LOUIS FEUILLADE, Maître du cinéma populaire
Patrice Gauthier et Francis Lacassin
Collection Découvertes
Editions Gallimard
« Mon domaine est celui où rien n’est impossible, où l’on fait arriver tout ce qui vous passe par l’esprit »
(Louis Feuillade)
Quand Louis Feuillade (1873-1925) se lance en 1905 dans le cinéma, celui-ci n’est encore qu’un divertissement forain. Scénariste et réalisateur, directeur artistique de la puissante société Gaumont (la grande rivale de Pathé), il va contribuer à lui donner ses lettres de noblesse. Louis Feuillade, avec sa culture classique et son goût pour les fêtes populaires, est en effet le relais idéal entre le cinéma des forains et l’éclosion des salles de cinéma qui vont petit à petit essaimer à partir de 1910. Il prend la direction artistique de la cité Elgé en 1907, année ou Charles Pathé chamboule la distribution des films en remplaçant la vente des copies aux exploitants par la location. Parallèlement, les spectateurs sont devenus plus difficiles et les metteurs en scène plus ambitieux. Feuillade est sans conteste l’un des principaux artisans de cette révolution. Films historiques, comédies, drames, Feuillade s’essaie à tous les genres.... Et réussit. Surtout les serials : dès 1913, ses films policiers à épisodes (Fantomas, Les Vampires, Judex), qui ont pour héros d’ingénieux criminels ou d’obscurs justiciers issus de la littérature populaire du XIX et début XXe siècle, le propulsent au sommet de sa carrière. Unissant avec bonheur réalisme et poésie, Feuillade filme leurs poursuites sur les toits ou dans les égouts de Paris, suit la mystérieuse Irma Vep dans les couloirs d’un hôtel, installe Judex dans les souterrains d’un château en ruines. Ce réalisateur inspiré et prolifique atteint toujours son objectif : séduire le grand public.
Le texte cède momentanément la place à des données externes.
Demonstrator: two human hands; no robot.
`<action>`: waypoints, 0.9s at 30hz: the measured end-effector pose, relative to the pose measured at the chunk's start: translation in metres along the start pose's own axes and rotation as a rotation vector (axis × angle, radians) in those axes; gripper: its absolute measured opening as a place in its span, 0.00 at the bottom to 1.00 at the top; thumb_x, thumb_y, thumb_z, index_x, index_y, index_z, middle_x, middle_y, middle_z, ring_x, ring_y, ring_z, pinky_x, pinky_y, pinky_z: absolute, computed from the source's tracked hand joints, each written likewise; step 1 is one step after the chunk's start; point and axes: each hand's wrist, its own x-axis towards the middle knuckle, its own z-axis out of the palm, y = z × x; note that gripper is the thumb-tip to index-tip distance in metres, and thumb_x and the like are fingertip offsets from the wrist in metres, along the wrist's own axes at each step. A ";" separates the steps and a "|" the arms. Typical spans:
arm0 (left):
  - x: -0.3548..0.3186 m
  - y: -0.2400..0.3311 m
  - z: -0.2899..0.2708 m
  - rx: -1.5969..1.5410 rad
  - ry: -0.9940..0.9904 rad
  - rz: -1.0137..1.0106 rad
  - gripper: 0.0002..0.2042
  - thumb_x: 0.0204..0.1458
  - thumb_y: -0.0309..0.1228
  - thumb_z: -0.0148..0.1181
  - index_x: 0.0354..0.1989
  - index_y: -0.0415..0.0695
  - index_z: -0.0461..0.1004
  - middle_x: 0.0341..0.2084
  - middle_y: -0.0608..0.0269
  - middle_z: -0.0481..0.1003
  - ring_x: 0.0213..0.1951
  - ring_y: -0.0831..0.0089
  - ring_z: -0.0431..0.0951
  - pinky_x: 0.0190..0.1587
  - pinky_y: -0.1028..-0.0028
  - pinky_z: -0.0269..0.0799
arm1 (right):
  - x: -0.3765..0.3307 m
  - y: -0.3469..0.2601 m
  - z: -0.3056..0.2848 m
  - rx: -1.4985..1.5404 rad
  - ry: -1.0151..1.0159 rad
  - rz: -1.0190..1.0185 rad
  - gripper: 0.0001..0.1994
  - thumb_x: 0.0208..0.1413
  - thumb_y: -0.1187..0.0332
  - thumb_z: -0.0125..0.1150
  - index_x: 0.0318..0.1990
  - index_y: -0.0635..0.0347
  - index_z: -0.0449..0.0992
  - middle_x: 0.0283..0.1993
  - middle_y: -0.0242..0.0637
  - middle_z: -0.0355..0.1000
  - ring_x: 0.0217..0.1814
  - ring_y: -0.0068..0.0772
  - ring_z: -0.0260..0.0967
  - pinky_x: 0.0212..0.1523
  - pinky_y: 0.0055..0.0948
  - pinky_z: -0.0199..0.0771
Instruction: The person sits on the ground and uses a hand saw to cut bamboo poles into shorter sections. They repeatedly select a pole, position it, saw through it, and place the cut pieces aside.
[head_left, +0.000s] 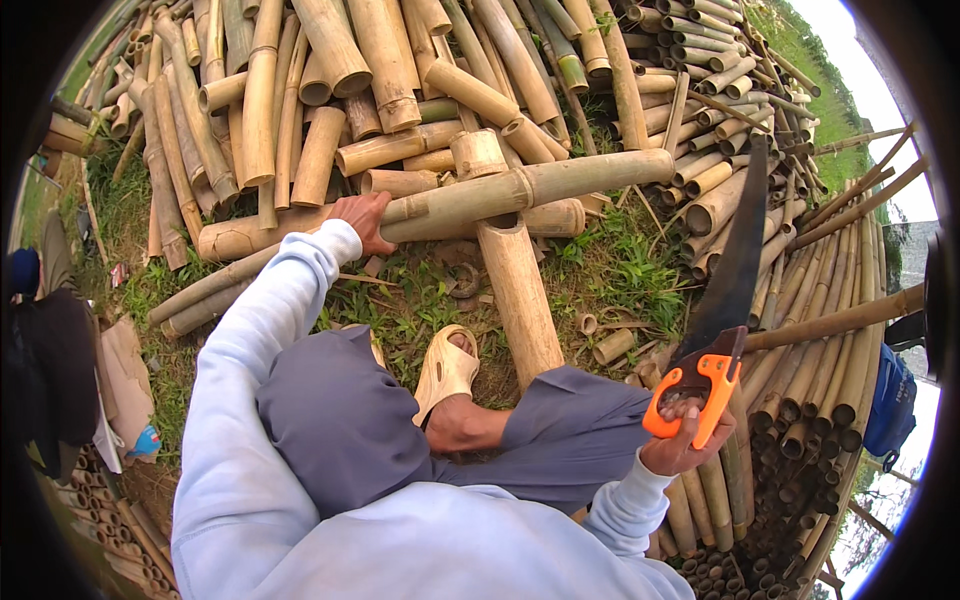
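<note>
My left hand [362, 220] grips a thick bamboo pole [540, 185] that lies crosswise on top of another bamboo pole [520, 295]; that lower one runs toward my knees. My right hand [685, 440] is shut on the orange handle of a hand saw [725, 290], and its dark curved blade points up and away, clear of the poles. One of my feet, in a beige sandal [445, 370], rests on the grass between my legs.
Piles of cut bamboo [400, 90] lie all around, with stacked pole ends [810, 420] at the right. Short offcuts [610, 345] sit on the grass. A blue bag [888, 400] hangs at the right; cardboard and dark cloth [60, 370] lie on the left.
</note>
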 end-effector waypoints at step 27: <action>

Il réalise ainsi 800 films entre 1905 et 1925 (date de sa mort) et devient le maître incontesté du cinéma populaire, celui dont Alain Resnais (entre autres) n’hésitera pas à dire : « Il est l’un de mes dieux ». Les auteurs, Patrice Gauthier et Francis Lacassin, ressuscitent cette période exceptionnelle qui favorise l’émergence d’une jeune industrie en même temps que la reconnaissance internationale d’un art nouveau. Grâce à une foule de documents, ils brossent le destin passionnant d’un homme qui s’inscrit dans la foulée des frères Lumière et de Méliès, en même temps qu’ils lèvent un coin du voile sur les coulisses de la Gaumont à ses débuts.
Cet ouvrage, au format de poche, fait partie de la série « Découvertes » lancée avec succès par Gallimard. Tout le talent de Feuillade est mis en valeur par l’abondance de scénarios, manuscrits, photos de films et de plateaux de tournage. Avec l’évocation des acteurs fétiches du cinéaste (hommes et bêtes), ainsi que la reproduction des superbes affiches éditées par Gaumont à cette époque, ce sont en tout plus de 140 documents qui retracent l’œuvre et le portrait du maître. Parmi les témoignages (22 pages), je vous recommande les lettres de Léon Gaumont faisant part de ses réflexions et directives à Feuillade et qui nous renseignent sur les relations entre les deux hommes. Captivant.
Une véritable petite réussite bibliographique qui réactualise merveilleusement le trop ancien ouvrage que lui avait déjà consacré Francis Lacassin (paru chez Seghers en janvier 1964). Feuillade méritait bien ce dépoussiérage. ( Serge Moroy)
Louis Feuillade, Maître du cinéma populaire - Patrice Gauthier et Francis Lacassin - 128 pages - Dimensions : 12,5 x 17,5 cm – Illustrations noir et blanc et couleurs -
Editions Gallimard - Collection Découvertes n° 486 – Dépôt légal : février 2006 – ISBN : 2-07-031926-1 – Prix : 13,10 €.
Francis Lacassin est décédé à Paris le 12 août 2008 à l'âge de 77 ans. C'était un journaliste, éditeur, écrivain, scénariste et essayiste français très réputé. Il avait également réalisé dans les années 60 cinq ou six courts métrages (très rares aujourd'hui à retrouver) lorsqu'il était à Lyon.